> _TASK ITEM_
Will you return, word for word, only the lines from the top of the data below down to and including the one with "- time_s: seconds"?

> _AVAILABLE DATA_
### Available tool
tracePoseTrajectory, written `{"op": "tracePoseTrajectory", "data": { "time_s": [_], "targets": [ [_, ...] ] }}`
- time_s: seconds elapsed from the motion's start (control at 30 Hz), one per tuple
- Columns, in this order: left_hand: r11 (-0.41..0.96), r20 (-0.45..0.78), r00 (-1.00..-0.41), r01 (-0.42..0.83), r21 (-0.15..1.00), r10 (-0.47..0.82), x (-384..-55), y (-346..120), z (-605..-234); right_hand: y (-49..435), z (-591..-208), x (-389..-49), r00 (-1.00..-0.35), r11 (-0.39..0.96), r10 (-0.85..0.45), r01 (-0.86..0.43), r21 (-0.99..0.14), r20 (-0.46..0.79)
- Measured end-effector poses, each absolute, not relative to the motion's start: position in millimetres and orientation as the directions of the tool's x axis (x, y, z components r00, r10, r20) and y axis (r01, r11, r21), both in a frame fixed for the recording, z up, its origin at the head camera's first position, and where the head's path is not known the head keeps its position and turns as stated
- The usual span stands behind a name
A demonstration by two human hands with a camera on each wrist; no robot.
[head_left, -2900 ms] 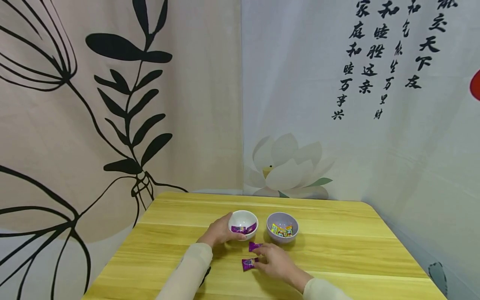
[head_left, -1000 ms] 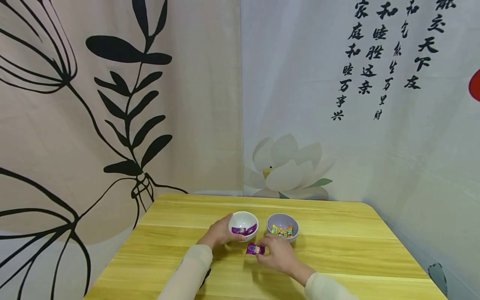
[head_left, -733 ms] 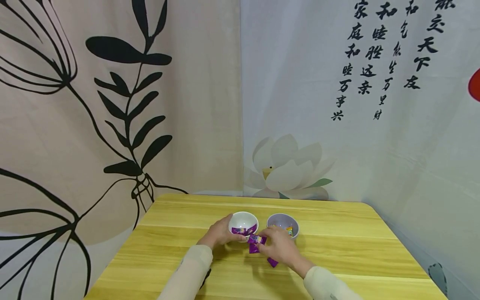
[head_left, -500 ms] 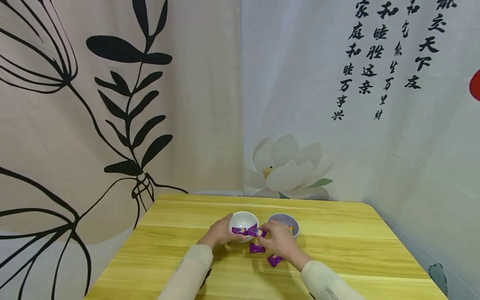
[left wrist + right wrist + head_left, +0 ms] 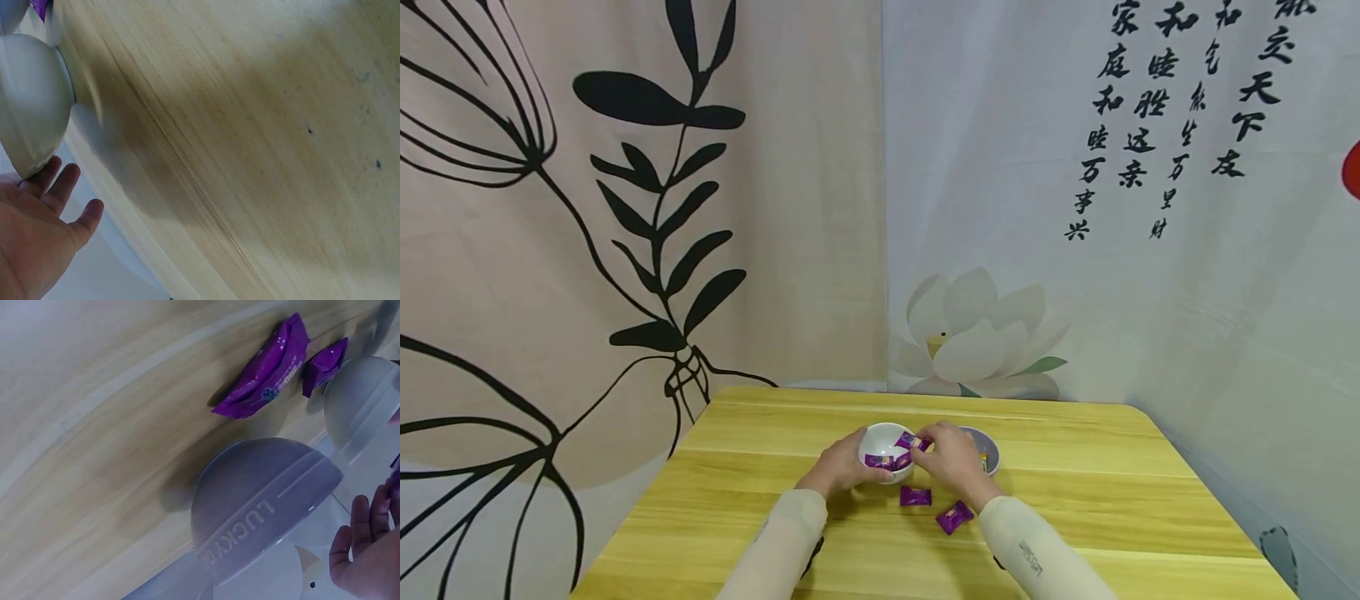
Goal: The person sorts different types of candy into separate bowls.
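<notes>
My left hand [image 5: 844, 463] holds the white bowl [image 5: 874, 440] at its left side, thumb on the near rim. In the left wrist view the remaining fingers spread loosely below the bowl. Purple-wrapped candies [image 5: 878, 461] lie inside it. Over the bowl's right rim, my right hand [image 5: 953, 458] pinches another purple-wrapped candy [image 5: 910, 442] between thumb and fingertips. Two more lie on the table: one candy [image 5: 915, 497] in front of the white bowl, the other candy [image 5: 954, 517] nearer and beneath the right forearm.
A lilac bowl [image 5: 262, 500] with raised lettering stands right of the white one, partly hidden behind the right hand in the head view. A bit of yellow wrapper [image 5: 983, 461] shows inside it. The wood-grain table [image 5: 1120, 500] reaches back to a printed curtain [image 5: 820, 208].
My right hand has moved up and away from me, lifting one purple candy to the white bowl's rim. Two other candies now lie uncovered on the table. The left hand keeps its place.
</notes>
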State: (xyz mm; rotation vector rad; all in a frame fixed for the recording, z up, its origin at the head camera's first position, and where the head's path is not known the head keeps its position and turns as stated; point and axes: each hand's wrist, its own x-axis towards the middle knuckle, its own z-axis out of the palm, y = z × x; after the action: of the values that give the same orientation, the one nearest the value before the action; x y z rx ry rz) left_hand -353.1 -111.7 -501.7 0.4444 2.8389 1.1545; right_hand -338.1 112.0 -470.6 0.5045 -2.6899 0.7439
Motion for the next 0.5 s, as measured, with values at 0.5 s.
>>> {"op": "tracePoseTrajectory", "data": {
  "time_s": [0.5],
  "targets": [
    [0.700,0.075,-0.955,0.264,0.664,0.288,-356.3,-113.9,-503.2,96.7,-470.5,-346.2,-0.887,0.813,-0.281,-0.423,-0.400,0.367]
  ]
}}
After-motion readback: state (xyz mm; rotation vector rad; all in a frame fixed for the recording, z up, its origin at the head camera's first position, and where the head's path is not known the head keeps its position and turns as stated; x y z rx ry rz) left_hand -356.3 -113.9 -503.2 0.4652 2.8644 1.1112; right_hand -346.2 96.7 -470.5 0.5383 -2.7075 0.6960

> _COMPLETED EXERCISE_
### Available tool
tracePoseTrajectory, written `{"op": "tracePoseTrajectory", "data": { "time_s": [_], "targets": [ [_, ...] ] }}`
- time_s: seconds elapsed from the motion's start (control at 30 Hz), one per tuple

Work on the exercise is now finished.